I wouldn't say it was weird or scary at all, quite respectable to be honest! Too many people these days just do it for the sake of it.

Have fun at university, I'm starting this September too.

sweetie consider the possibility he may be a virgin too and much more anxious than you are

Hey, I'm not a guy but my situation may have some relevance. My current partner met me when I was 21 and a virgin. He was pleasantly surprised by that fact and felt special being my first and only. I think that generally guys think like this. (And btw, if he thinks it's weird or scary- that says more about him as a person than anything!)

Just go with the flow and don't think there is a "normal" to go by. Just go at your pace. =]

I find it amazing, our society keeps banging on about teenage pregnancy and all that jazz, its so nice to know I'm not the only one who has waited Im not along YAY!!!

guys shouldn't be too freaked out. it not a bad thing at all hun( i lost my virginity at 25)

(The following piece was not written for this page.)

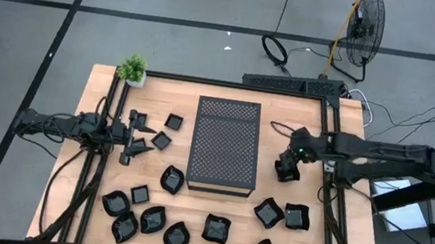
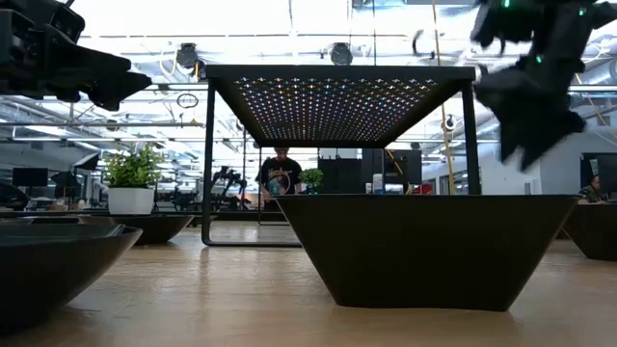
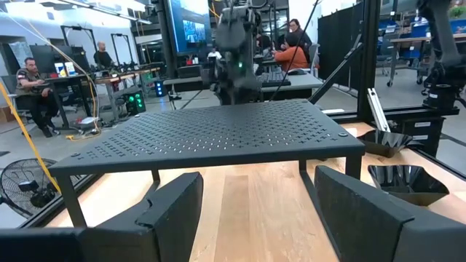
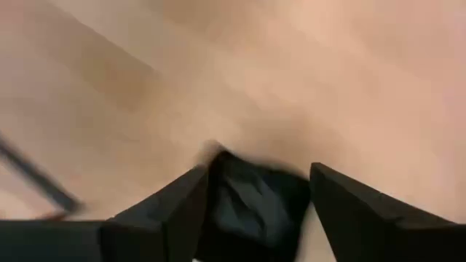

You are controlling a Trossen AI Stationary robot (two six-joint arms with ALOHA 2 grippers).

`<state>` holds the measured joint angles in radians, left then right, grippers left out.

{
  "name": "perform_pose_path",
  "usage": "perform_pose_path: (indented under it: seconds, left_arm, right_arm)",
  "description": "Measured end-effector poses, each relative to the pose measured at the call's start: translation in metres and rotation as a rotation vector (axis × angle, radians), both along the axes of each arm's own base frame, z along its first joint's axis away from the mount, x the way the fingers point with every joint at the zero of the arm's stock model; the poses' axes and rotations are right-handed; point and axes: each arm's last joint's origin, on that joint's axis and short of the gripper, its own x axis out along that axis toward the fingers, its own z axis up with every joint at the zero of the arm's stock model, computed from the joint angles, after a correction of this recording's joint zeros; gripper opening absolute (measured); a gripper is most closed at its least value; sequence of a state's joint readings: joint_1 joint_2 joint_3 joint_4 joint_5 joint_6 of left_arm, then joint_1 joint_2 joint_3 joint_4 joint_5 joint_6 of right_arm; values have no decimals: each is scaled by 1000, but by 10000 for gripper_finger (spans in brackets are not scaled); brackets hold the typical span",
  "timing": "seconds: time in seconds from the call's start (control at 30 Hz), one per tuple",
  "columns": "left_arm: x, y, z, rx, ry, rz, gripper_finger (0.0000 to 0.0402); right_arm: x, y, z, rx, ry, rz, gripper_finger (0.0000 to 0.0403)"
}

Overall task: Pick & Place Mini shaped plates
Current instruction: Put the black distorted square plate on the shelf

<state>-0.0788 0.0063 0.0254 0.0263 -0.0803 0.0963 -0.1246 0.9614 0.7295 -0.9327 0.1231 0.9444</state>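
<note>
Currently the right gripper (image 1: 287, 170) hangs near the bench's right edge, jaws around a mini plate (image 4: 251, 204). Pick underway; lifting likely next. Left gripper (image 1: 138, 138) waits open

- About fifteen mini shaped plates (image 1: 217, 229) on the worktop (image 1: 282, 139); those by the left arm are hard to separate.
- One perforated box (image 1: 225, 144).
- One potted plant (image 1: 133, 69).
- Two arms (image 1: 390, 153).
- One fan (image 1: 367, 32) on the floor.
</note>
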Motion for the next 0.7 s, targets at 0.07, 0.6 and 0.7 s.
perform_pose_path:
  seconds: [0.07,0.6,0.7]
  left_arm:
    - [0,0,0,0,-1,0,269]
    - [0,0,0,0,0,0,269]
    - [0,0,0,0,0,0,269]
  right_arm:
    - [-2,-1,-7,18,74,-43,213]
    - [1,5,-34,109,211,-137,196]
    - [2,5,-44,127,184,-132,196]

sweetie i didnt wait i was too much of a prat to chat a girl up

teenage girls are at the height of their fertility they can and do get preggers the first time. Guys used to joke that girl could get pregnant standing downwind of a group of boys.....which is another point, make sure its safe and you wont get preggers. While lots of young people do have sex early (probably too early) you are by no means unusual.

I was 22 before I lost my virginity, so please don't worry about it!

All I'd say is that when you find the right person, it won't matter to them whether you're a virgin or not. Of course this is me assuming you're going to have sex with a proper partner and not a one night stand or a friend with benefits. There's nothing wrong with that if that's what you want to go for, but just remember that because many people have a bad, awkward experience of their first time doesn't mean that you shouldn't be taking your comfort into account. Make sure you do it right, whatever you consider right to be and be safe. :)

Me and My Boy were both virgins when we met, I was 18, he was 19, which is pretty "late" where we live. Both before and after we had sex we were always open and honest about being safe, not rushing, etc. I think it made it all the more special that we could share everything together for the first time, even now, after 4.5 years together, we still enjoy experiencing new things.

As others have said, if you meet someone who finds it weird or scary, he's probably not the right guy!

I didn't lose my virginity until I was 29. That might seem weird to many, but it was just a product of circumstances -- I was very shy and didn't get any meaningful opportunities before then. I probably could have lost it earlier in an anonymous fumble at a drunken party, but I'm rather glad that I didn't, even though I felt really down and desperate at times.

Aww you're still so young!
Trust me, as a soon-to-be 28yr old who only started with the actual sex since August, it's better to wait for someone who cares, than just do it because you think you're behind everyone else. I didn't really have the opportunities, or didn't find anyone I trusted enough before then!
When you find the right man, he'll treat you with respect and feel privileged to be your first... no matter how old you are...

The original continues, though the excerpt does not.